Les chercheurs de l’Université de Genève ont décodé le séquençage génétique de 60 personnes en décortiquant les molécules ARN indispensables à la fabrication des protéines dans le corps. Les informations ainsi obtenues peuvent donner des indications sur la prédisposition d’une personne à une maladie.

L’ARN est une transformation chimique de l’ADN, substance génétique de base. Cette dernière est tellement précieuse qu’elle ne quitte jamais le noyau des cellules, a rappelé mercredi l’Université de Genève (UNIGE). A la place, des copies d’ARN sont produites. Ces copies quittent le noyau et servent de modèle à la fabrication des protéines au sein des cellules.

Des mutations dans les gènes peuvent toutefois avoir des effets sur l’abondance et la structure des ARN messagers. Ces variations ont pour conséquence que la cellule produira en plus ou moins grande quantité une protéine donnée. La différence permet d’expliquer pourquoi certaines personnes sont plus exposées que d’autres à certaines maladies.

En collaboration avec des collègues d’Espagne et de Grande-Bretagne, les généticiens de l’Université de Genève ont décodé pratiquement la totalité de l’ARN de 60 Européens. Ils y sont parvenus grâce à une nouvelle technologie. Pour Stephen Montgomery, un des auteurs de l’étude publiée dans la revue Nature, il s’agit d’un «rêve devenu réalité».

Avant, le décryptage de l’ARN se limitait à quelques gènes et était grossier. Les progrès qu’amène la nouvelle méthodologie sont faramineux.
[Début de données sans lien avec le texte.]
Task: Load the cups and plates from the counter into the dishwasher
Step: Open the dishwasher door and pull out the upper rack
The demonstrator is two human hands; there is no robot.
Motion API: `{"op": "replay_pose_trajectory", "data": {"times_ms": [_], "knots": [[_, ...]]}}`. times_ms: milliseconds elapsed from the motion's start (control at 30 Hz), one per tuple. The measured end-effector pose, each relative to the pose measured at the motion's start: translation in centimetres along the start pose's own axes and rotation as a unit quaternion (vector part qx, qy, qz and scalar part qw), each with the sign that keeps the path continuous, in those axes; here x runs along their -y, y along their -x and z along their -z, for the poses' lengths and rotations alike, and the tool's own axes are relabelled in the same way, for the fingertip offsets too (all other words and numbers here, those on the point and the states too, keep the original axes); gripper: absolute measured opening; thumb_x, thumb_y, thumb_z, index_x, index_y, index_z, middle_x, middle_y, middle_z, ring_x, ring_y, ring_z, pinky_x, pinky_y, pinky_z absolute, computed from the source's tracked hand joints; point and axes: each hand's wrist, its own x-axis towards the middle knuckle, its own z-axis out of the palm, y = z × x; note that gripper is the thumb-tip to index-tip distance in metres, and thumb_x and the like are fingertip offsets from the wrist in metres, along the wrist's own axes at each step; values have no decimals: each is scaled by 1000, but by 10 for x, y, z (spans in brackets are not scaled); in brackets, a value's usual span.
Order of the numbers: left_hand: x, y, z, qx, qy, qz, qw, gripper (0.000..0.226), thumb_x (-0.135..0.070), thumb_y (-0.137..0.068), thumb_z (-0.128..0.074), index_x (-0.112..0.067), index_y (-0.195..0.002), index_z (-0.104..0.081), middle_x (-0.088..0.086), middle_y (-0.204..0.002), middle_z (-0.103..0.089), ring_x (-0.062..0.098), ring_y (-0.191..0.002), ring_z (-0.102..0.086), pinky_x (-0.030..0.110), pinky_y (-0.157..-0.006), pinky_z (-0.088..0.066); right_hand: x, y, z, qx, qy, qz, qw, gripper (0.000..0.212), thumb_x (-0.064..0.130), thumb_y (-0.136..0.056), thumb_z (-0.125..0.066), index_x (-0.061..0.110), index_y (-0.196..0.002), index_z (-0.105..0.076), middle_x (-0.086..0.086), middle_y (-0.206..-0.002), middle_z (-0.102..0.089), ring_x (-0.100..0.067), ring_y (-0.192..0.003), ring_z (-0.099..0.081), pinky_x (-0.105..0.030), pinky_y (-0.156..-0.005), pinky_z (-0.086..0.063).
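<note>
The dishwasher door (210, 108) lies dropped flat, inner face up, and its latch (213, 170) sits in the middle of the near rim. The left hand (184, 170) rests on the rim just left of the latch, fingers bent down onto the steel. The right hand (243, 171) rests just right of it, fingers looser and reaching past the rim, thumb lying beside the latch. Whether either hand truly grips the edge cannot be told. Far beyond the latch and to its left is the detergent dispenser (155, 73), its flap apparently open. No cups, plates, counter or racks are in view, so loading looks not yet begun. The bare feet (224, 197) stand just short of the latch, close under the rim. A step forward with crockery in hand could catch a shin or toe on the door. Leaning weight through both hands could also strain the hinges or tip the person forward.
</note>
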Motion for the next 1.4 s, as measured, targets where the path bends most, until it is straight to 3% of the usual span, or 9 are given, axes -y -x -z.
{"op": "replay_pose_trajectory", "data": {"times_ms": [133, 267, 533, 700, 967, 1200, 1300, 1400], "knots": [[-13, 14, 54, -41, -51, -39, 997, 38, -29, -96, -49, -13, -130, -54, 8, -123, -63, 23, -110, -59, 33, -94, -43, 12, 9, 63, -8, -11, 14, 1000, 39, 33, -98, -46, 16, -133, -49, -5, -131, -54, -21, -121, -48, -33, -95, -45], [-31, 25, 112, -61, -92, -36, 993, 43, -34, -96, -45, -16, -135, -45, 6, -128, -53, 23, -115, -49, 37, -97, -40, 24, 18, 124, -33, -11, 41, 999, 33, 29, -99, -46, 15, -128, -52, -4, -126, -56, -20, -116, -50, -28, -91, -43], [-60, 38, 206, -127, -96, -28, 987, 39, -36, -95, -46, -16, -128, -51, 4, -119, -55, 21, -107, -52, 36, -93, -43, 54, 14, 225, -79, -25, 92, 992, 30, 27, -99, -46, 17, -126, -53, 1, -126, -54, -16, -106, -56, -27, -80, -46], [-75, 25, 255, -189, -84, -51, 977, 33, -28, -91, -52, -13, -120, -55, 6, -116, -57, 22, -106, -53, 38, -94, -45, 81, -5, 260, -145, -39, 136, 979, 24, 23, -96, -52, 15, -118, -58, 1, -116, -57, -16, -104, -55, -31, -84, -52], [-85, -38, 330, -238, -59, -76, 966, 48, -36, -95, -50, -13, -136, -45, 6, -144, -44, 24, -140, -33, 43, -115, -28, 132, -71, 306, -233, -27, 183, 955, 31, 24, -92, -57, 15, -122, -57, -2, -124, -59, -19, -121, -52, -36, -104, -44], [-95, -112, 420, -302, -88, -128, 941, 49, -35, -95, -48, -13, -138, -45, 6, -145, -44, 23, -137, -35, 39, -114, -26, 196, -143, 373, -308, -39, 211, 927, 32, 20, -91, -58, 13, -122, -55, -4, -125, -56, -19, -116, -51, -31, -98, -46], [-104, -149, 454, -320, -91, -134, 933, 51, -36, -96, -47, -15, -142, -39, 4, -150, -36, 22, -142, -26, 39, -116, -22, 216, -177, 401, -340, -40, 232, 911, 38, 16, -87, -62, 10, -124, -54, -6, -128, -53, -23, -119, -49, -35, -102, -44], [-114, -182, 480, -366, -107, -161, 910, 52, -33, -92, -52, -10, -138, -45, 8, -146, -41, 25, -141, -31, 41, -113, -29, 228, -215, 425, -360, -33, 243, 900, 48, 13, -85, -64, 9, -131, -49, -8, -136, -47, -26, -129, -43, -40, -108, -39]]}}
Pour illustrer ce bond en avant, le professeur genevois Emmanouil Dermitzakis, qui a conduit l’étude, invite à considérer «Genève comme étant une cellule et toutes les voitures comme des ARN messagers».

Jusqu’à présent, explique le professeur, «nous étions capables de distinguer chaque marque de voiture». Avec la nouvelle méthode, les informations sont beaucoup plus précises. «Nous pouvons maintenant décrire la couleur et la taille du véhicule, de même que la taille du moteur et d’autres caractéristiques». Ceci conduit naturellement à une meilleure compréhension des processus cellulaires.

Une équipe de l’Université de Chicago publie également dans Nature une étude similaire à celle des chercheurs genevois. Les scientifiques américains ont décodé l’ARN de 69 personnes au Nigeria et mis à jour des variations génétiques expliquant les différences dans la fabrication des protéines entre individus.

Selon les chercheurs, ces études auront des répercussions médicales importantes. Le nombre de protéines produites dans le corps pourrait être déterminant pour expliquer la prédisposition d’une personne à des maladies comme le diabète, l’asthme ou les troubles cardio-vasculaires.